To the suggestion that plaintiff has ratified the compromise, because, after he received his patent, he unsuccessfully demanded from the Government the sum of $320.14, received by it in settlement from defendant, it is sufficient to say that it is not found that he did this with full knowledge of the facts. Whether ratification could be inferred from plaintiff’s mere demand, without benefit accruing to him as the result of it, we do not stop to consider.

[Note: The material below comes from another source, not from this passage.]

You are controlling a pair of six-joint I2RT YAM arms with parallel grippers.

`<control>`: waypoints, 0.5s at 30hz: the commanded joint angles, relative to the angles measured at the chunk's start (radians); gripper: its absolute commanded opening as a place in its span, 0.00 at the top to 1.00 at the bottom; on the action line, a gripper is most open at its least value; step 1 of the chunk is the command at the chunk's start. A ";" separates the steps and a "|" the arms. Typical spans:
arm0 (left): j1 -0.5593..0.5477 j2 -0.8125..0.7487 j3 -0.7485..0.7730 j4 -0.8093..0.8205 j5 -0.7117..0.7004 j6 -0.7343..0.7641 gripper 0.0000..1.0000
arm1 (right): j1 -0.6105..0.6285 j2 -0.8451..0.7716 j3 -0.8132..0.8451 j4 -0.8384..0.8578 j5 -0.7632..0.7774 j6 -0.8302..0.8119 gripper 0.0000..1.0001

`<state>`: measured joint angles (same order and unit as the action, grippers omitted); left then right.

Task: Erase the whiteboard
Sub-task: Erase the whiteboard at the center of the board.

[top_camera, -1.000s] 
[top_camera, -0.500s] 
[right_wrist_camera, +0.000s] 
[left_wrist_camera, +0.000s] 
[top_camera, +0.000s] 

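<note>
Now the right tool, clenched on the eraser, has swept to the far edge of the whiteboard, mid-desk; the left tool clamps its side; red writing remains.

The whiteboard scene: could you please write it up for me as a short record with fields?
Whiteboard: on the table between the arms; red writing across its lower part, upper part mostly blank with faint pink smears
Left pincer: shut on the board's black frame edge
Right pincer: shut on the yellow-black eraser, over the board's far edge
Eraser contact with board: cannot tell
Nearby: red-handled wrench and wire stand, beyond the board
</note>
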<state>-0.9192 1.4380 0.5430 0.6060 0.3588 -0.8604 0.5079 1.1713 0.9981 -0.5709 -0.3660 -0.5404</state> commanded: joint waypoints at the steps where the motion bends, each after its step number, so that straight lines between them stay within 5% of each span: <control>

We therefore hold that the Supreme Court of Wisconsin erred in denying a recovery to plaintiff, whether because of the incomplete nature of his title and his want of possession at the time of the trespass, or. because of the settlement afterwards made between the Government and defendant.
We are not called upon to consider whether plaintiff
*171
could recover from the United States by a suit in the Court of Claims the amount received from defendant in the compromise
(United States
v.
Jones,
Judgment reversed, and the cause remanded for further proceedings not inconsistent with this opinion.